• What you have to do: Your response should be the complete listing, copied exactly.

### Data

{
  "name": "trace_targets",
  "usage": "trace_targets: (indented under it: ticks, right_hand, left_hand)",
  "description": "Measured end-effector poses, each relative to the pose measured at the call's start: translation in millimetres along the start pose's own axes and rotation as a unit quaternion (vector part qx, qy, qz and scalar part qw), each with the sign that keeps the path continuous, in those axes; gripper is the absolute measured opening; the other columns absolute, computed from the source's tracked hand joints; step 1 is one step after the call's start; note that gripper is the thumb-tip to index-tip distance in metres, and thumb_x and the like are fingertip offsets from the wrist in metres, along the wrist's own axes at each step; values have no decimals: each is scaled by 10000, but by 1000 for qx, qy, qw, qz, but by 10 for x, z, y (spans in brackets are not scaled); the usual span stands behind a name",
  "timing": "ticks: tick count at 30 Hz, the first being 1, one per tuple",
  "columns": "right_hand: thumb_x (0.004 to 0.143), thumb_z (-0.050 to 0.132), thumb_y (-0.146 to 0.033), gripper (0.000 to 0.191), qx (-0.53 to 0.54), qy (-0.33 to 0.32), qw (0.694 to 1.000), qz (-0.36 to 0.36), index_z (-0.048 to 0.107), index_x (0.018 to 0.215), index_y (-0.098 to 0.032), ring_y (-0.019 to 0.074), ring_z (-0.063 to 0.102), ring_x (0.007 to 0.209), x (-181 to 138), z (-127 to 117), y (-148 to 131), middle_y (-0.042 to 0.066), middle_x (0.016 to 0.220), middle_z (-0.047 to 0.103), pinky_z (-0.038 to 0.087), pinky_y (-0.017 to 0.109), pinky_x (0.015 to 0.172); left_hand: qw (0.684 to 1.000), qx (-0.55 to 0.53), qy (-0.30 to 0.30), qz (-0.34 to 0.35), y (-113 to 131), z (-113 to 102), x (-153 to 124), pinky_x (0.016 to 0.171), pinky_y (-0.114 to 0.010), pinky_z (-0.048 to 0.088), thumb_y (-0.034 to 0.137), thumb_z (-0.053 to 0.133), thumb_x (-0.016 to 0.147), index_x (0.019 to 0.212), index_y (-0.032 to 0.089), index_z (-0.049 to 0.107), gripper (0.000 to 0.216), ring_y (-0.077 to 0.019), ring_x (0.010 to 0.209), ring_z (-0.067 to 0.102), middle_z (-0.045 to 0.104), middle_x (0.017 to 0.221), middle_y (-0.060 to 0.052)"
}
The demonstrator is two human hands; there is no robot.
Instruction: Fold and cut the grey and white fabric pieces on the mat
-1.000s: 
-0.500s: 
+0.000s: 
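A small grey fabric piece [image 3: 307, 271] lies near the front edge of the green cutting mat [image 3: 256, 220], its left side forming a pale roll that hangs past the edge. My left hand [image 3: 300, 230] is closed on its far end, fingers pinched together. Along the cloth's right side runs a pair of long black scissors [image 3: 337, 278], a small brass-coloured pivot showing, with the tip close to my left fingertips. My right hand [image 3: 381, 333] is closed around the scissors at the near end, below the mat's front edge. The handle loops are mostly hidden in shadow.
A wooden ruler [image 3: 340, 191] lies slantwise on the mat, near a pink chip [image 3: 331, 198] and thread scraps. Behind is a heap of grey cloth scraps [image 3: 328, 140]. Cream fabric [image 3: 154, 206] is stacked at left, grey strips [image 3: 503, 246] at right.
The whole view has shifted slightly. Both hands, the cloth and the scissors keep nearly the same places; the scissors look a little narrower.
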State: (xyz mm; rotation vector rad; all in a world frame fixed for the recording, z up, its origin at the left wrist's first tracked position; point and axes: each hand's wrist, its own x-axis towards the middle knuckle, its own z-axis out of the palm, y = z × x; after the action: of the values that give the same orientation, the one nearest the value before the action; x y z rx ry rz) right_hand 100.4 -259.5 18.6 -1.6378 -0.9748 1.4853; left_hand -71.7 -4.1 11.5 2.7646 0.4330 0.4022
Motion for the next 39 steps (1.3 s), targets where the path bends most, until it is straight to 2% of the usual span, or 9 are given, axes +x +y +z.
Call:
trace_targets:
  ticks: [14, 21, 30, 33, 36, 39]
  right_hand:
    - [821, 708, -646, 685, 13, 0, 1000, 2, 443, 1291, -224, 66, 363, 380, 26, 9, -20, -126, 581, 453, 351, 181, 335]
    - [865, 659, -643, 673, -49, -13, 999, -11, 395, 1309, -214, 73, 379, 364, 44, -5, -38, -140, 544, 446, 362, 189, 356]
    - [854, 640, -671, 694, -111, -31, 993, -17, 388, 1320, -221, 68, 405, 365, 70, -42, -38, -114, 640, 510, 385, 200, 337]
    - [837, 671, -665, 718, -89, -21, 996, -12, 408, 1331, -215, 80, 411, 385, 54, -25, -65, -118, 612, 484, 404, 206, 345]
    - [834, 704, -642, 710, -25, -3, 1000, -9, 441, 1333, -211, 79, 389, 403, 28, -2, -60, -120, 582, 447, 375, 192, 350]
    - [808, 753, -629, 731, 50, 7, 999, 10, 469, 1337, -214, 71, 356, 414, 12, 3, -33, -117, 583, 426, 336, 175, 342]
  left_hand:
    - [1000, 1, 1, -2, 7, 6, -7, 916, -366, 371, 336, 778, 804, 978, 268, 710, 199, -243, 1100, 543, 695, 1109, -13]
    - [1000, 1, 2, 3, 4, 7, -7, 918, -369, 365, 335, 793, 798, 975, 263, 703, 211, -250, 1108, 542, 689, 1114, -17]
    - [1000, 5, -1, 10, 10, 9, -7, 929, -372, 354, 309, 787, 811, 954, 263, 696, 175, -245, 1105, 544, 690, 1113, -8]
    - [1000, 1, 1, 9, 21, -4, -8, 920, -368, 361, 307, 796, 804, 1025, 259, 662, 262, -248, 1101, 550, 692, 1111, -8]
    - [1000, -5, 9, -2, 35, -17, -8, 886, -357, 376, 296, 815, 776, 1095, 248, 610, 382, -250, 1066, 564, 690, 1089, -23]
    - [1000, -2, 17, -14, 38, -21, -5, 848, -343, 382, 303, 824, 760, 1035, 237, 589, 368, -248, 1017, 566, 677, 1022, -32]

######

• Written response:
{
  "name": "trace_targets",
  "usage": "trace_targets: (indented under it: ticks, right_hand, left_hand)",
  "description": "Measured end-effector poses, each relative to the pose measured at the call's start: translation in millimetres along the start pose's own axes and rotation as a unit quaternion (vector part qx, qy, qz and scalar part qw), each with the sign that keeps the path continuous, in those axes; gripper is the absolute measured opening; the other columns absolute, computed from the source's tracked hand joints; step 1 is one step after the call's start; note that gripper is the thumb-tip to index-tip distance in metres, and thumb_x and the like are fingertip offsets from the wrist in metres, along the wrist's own axes at each step; values have no decimals: each is scaled by 10000, but by 1000 for qx, qy, qw, qz, but by 10 for x, z, y (spans in brackets are not scaled); the usual span stands behind a name",
  "timing": "ticks: tick count at 30 Hz, the first being 1, one per tuple",
  "columns": "right_hand: thumb_x (0.004 to 0.143), thumb_z (-0.050 to 0.132), thumb_y (-0.146 to 0.033), gripper (0.000 to 0.191), qx (-0.53 to 0.54), qy (-0.33 to 0.32), qw (0.694 to 1.000), qz (-0.36 to 0.36), index_z (-0.048 to 0.107), index_x (0.018 to 0.215), index_y (-0.098 to 0.032), ring_y (-0.019 to 0.074), ring_z (-0.063 to 0.102), ring_x (0.007 to 0.209), x (-181 to 138), z (-127 to 117), y (-148 to 131), middle_y (-0.042 to 0.066), middle_x (0.016 to 0.220), middle_z (-0.047 to 0.103), pinky_z (-0.038 to 0.087), pinky_y (-0.017 to 0.109), pinky_x (0.015 to 0.172); left_hand: qw (0.684 to 1.000), qx (-0.55 to 0.53), qy (-0.30 to 0.30), qz (-0.34 to 0.35), y (-113 to 131), z (-113 to 102), x (-153 to 124), pinky_x (0.016 to 0.171), pinky_y (-0.114 to 0.010), pinky_z (-0.048 to 0.088), thumb_y (-0.034 to 0.137), thumb_z (-0.053 to 0.133), thumb_x (-0.016 to 0.147), index_x (0.019 to 0.212), index_y (-0.032 to 0.089), index_z (-0.049 to 0.107), gripper (0.000 to 0.216), ring_y (-0.077 to 0.019), ring_x (0.010 to 0.209), ring_z (-0.067 to 0.102), middle_z (-0.045 to 0.104), middle_x (0.017 to 0.221), middle_y (-0.060 to 0.052)"
}
The demonstrator is two human hands; there is no robot.
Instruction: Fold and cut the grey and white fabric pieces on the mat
-1.000s: 
-0.500s: 
+0.000s: 
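A small grey fabric piece [image 3: 307, 271] lies near the front edge of the green cutting mat [image 3: 256, 220], its left side forming a pale roll that hangs past the edge. My left hand [image 3: 300, 230] is closed on its far end, fingers pinched together. Along the cloth's right side runs a pair of long black scissors [image 3: 337, 278], a small brass-coloured pivot showing, with the tip close to my left fingertips. My right hand [image 3: 381, 333] is closed around the scissors at the near end, below the mat's front edge. The handle loops are mostly hidden in shadow.
A wooden ruler [image 3: 340, 191] lies slantwise on the mat, near a pink chip [image 3: 331, 198] and thread scraps. Behind is a heap of grey cloth scraps [image 3: 328, 140]. Cream fabric [image 3: 154, 206] is stacked at left, grey strips [image 3: 503, 246] at right.
The whole view has shifted slightly. Both hands, the cloth and the scissors keep nearly the same places; the scissors look a little narrower.
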State: (xyz mm; rotation vector rad; all in a world frame fixed for the recording, z up, its origin at the left wrist's first tracked position; point and axes: each hand's wrist, its own x-axis towards the middle knuckle, its own z-axis out of the palm, y = z × x; after the action: of the values that give the same orientation, the one nearest the value before the action; x y z rx ry rz) right_hand 100.4 -259.5 18.6 -1.6378 -0.9748 1.4853; left_hand -71.7 -4.1 11.5 2.7646 0.4330 0.4022
Motion for the next 39 steps (1.3 s), targets where the path bends most, until it is straight to 2% of the usual span, or 9 are given, axes +x +y +z.
Call:
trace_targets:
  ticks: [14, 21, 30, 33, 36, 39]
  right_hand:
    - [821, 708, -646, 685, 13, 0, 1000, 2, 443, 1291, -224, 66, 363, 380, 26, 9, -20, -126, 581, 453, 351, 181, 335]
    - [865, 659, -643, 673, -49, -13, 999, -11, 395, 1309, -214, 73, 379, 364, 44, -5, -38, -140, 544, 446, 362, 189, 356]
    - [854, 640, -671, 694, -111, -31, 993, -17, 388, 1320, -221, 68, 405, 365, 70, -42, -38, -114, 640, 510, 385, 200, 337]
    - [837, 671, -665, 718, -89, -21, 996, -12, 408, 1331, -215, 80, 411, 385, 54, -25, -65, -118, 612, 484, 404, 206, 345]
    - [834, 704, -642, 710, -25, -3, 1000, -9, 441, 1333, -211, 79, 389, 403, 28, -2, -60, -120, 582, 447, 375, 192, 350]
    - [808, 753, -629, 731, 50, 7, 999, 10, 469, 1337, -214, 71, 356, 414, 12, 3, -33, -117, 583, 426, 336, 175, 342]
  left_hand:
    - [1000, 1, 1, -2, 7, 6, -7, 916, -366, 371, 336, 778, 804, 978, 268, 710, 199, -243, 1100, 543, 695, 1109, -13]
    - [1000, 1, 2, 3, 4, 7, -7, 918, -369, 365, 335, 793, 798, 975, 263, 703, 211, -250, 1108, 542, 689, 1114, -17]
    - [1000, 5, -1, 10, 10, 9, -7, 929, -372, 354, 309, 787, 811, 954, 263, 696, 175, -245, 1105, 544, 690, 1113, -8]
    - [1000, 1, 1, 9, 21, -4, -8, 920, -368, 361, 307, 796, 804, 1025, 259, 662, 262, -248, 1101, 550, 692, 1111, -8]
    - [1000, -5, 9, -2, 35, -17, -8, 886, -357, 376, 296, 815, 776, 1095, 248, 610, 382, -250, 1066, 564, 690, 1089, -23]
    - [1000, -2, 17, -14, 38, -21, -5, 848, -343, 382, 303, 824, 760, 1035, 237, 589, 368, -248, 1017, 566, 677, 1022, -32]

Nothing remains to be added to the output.